> [Items listed in a dataset]:

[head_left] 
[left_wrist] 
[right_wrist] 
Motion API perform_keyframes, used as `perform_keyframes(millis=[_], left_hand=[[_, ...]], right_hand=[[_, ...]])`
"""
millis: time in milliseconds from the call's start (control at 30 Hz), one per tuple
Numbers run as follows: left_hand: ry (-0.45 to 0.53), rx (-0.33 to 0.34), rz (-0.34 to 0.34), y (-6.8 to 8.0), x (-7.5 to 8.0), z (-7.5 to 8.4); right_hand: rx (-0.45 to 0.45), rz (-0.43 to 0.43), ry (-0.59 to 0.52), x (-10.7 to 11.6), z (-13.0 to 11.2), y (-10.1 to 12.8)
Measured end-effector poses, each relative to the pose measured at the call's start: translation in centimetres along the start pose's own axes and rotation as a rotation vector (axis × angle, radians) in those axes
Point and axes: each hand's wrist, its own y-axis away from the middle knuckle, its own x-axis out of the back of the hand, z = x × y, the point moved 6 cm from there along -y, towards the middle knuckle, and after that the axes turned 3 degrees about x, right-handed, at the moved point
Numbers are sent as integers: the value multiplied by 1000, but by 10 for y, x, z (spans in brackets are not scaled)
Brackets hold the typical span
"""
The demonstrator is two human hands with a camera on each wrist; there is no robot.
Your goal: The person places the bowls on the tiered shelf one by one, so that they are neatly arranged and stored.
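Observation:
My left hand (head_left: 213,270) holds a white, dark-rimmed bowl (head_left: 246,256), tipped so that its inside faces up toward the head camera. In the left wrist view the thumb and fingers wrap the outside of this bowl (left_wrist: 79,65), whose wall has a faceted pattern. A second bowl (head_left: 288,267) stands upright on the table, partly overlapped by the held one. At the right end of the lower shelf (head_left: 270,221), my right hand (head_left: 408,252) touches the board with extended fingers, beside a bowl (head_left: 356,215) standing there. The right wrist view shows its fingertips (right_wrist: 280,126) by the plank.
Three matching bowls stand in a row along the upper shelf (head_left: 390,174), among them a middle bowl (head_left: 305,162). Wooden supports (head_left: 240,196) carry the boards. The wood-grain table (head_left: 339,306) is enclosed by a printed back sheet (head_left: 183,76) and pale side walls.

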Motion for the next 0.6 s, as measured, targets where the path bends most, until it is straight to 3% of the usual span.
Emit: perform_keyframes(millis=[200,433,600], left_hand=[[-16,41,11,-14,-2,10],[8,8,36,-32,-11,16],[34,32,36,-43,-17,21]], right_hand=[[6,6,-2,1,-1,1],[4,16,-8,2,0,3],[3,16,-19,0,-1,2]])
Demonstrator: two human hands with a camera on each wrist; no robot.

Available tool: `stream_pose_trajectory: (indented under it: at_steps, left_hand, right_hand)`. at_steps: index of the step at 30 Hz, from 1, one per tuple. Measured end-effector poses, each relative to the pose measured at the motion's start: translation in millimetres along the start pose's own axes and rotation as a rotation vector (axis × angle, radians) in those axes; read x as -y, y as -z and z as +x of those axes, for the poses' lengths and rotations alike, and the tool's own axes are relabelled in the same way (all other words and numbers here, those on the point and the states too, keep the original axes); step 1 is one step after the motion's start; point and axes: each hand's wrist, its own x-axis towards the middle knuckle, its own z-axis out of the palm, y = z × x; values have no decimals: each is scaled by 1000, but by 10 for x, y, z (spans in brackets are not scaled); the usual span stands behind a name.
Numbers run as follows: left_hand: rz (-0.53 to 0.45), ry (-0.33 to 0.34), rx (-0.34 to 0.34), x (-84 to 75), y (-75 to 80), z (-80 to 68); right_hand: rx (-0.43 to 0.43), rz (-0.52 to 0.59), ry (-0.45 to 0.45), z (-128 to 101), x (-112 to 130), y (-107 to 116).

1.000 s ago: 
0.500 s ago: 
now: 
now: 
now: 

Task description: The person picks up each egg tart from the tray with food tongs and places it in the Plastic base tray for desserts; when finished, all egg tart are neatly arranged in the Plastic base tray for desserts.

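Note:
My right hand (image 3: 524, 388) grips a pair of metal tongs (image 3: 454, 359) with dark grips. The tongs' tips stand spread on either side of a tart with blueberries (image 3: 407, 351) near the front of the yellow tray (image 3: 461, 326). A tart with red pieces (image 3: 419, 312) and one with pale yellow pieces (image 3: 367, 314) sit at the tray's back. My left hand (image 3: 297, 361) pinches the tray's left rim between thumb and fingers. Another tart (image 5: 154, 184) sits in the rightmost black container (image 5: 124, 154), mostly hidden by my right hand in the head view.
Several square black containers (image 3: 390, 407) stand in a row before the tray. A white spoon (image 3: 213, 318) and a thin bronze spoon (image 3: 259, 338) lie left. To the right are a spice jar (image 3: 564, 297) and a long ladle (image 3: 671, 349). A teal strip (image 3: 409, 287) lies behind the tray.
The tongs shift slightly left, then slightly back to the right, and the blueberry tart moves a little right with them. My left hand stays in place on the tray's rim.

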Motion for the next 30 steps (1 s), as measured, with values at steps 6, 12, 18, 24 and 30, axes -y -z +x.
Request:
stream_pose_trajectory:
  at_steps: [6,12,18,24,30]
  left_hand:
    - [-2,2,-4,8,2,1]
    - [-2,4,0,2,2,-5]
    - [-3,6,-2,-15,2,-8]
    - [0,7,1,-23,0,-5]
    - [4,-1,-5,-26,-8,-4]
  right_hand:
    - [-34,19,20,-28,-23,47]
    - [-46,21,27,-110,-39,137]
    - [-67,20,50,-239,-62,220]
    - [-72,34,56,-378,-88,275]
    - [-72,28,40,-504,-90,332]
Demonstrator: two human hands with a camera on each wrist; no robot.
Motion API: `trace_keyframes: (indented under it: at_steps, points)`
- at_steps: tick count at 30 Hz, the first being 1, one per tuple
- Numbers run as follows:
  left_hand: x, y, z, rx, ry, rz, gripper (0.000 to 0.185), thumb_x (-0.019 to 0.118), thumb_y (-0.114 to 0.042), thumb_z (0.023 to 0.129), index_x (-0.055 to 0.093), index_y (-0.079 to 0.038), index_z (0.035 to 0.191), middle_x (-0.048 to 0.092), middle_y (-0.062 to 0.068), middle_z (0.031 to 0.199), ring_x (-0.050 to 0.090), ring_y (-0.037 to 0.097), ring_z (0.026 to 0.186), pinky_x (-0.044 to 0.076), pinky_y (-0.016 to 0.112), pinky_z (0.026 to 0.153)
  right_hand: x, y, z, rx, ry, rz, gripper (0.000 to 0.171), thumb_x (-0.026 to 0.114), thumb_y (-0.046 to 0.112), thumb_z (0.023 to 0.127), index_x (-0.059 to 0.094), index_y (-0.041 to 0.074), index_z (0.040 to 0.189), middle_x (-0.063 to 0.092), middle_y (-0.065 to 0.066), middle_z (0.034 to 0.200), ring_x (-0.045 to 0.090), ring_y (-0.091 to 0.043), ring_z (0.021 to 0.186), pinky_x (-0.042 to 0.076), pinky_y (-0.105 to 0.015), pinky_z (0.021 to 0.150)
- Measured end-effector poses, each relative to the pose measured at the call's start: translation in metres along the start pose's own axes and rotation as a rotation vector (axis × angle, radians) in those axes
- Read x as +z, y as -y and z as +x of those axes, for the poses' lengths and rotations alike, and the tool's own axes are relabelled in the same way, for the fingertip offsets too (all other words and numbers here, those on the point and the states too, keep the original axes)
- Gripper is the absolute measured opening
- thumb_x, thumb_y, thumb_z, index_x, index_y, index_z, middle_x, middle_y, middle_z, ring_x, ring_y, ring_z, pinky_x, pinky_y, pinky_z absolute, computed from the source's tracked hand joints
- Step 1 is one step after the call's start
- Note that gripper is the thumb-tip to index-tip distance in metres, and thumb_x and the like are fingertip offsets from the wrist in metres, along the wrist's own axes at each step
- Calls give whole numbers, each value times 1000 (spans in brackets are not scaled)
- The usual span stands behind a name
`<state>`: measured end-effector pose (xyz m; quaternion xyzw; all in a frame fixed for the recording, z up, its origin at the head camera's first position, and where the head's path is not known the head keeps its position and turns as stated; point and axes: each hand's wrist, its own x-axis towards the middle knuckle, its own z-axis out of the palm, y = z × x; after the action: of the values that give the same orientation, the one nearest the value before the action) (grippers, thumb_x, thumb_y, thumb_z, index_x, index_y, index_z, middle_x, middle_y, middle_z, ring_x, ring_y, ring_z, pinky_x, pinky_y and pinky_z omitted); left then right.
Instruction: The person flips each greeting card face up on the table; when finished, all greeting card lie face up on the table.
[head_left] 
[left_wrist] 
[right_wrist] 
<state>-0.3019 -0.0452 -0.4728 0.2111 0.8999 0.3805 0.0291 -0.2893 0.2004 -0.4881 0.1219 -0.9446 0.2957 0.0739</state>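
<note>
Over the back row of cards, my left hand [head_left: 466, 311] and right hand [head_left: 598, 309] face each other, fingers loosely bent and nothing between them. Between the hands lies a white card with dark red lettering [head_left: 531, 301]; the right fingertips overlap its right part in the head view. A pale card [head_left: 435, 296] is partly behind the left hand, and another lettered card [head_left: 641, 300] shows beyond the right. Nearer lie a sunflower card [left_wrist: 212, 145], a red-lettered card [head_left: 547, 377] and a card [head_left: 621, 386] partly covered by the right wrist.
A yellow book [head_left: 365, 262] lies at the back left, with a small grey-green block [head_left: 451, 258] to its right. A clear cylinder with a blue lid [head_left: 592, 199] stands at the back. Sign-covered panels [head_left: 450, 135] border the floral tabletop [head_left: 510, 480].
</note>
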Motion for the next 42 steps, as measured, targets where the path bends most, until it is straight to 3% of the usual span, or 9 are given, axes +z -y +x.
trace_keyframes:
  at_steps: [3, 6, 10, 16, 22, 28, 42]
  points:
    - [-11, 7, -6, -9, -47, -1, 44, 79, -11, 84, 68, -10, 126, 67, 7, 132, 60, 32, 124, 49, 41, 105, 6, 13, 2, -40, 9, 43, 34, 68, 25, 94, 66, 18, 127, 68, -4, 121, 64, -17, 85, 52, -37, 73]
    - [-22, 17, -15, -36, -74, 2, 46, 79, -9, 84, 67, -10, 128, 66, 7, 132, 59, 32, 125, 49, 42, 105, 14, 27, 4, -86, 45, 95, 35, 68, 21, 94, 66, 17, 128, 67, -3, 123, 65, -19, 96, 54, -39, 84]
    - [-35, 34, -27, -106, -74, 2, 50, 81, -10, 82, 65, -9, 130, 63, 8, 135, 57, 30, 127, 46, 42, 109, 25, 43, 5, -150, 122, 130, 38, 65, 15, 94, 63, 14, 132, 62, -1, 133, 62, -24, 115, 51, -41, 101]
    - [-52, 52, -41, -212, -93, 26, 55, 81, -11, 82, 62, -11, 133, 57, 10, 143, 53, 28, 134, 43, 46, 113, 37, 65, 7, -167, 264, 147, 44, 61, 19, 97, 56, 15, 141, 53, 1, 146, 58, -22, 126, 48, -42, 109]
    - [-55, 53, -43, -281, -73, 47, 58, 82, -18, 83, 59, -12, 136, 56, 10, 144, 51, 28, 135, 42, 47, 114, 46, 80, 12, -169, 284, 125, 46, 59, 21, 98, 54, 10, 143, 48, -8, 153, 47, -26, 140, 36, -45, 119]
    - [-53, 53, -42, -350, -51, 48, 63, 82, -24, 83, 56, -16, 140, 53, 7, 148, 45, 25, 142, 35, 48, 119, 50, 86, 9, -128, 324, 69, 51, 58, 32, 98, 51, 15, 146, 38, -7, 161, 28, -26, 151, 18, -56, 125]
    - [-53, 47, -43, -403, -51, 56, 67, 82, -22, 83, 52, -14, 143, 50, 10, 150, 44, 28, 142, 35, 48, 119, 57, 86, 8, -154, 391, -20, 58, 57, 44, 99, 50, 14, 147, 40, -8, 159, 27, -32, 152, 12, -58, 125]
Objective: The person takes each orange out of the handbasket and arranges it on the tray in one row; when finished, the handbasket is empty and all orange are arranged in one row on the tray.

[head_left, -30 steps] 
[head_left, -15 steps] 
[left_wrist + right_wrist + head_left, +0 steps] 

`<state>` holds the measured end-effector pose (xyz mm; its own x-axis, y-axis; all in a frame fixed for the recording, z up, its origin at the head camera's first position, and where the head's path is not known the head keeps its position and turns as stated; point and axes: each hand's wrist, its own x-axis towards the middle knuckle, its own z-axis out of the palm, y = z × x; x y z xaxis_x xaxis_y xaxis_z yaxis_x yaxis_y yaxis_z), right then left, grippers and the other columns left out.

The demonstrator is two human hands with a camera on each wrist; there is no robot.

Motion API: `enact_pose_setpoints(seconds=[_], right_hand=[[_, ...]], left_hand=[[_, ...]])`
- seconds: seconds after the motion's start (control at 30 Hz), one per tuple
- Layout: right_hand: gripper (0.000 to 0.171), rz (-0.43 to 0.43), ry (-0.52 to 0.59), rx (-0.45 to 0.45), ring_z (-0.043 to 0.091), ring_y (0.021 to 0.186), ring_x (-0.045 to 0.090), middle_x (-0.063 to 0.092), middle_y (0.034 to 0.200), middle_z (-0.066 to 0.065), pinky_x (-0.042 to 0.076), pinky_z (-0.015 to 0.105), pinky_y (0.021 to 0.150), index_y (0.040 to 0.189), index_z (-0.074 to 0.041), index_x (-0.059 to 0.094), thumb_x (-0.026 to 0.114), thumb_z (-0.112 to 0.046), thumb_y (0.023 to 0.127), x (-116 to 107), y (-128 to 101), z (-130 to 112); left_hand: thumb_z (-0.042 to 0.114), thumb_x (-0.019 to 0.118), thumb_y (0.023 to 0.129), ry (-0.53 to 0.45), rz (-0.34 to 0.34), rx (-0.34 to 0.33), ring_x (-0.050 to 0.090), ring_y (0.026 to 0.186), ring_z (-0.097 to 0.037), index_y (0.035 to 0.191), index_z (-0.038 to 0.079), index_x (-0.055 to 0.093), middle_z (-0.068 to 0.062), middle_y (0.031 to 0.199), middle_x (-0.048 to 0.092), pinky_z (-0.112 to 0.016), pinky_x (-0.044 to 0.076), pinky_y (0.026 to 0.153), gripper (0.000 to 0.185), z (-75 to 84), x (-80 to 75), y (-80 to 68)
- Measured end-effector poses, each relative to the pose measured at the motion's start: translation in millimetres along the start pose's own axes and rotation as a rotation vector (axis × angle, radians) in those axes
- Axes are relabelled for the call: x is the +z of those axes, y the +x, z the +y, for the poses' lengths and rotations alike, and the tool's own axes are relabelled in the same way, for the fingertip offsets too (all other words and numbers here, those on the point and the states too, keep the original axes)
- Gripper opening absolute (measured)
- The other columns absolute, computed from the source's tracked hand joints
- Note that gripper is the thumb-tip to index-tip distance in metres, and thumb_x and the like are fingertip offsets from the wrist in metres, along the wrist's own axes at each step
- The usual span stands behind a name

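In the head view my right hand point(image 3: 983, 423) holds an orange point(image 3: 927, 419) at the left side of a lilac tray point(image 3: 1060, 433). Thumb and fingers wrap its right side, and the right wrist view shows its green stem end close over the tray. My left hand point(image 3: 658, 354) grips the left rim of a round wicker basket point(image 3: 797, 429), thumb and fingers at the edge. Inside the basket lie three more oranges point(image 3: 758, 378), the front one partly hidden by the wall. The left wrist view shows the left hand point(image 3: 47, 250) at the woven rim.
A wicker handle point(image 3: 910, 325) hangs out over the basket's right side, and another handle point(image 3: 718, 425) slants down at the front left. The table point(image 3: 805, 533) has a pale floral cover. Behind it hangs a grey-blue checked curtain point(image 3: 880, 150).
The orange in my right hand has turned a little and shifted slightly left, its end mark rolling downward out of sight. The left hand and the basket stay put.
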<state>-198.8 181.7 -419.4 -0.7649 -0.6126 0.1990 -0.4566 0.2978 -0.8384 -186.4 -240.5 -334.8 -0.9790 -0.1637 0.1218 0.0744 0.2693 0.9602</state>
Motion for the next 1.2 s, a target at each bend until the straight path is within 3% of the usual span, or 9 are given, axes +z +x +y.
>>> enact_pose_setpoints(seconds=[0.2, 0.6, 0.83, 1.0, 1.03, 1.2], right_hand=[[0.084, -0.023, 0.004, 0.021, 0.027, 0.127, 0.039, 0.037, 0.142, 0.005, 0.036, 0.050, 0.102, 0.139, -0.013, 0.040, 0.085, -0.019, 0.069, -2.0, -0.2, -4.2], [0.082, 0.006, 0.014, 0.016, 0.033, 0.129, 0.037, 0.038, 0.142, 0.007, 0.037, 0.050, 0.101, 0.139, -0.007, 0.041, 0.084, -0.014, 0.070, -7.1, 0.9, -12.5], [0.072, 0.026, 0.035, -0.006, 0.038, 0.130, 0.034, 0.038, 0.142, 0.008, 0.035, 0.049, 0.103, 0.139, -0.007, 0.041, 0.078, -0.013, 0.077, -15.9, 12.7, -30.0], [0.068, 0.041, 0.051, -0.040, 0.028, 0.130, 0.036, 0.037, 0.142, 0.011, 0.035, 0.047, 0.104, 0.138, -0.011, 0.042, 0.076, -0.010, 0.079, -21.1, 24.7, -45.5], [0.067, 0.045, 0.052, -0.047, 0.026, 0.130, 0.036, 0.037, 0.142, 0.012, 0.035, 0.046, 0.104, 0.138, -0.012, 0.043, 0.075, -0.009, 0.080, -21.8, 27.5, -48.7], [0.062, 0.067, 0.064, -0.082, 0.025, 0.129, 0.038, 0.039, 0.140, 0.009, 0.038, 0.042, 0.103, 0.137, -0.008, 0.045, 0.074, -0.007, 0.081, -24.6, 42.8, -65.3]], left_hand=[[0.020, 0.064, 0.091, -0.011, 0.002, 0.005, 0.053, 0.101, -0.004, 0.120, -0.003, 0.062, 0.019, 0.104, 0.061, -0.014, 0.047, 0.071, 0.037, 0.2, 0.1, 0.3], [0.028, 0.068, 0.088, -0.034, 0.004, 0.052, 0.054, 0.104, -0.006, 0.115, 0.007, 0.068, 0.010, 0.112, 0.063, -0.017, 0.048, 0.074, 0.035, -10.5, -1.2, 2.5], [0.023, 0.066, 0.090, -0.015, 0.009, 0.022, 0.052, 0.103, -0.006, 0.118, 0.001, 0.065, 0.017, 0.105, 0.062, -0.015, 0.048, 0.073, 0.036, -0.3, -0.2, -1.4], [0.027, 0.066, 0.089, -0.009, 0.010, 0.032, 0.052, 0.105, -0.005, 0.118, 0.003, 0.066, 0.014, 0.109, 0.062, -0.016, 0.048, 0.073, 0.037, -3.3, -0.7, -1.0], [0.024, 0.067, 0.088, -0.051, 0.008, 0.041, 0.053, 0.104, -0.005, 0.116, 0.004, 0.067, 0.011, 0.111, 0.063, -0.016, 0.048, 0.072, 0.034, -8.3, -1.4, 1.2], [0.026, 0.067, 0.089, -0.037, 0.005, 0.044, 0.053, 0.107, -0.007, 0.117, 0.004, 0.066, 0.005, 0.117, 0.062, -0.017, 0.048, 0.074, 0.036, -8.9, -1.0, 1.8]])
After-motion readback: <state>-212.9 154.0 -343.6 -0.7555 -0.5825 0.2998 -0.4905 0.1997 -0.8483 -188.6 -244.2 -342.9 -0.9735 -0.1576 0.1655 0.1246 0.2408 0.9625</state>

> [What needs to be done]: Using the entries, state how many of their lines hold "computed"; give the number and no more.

> [Reply]: 2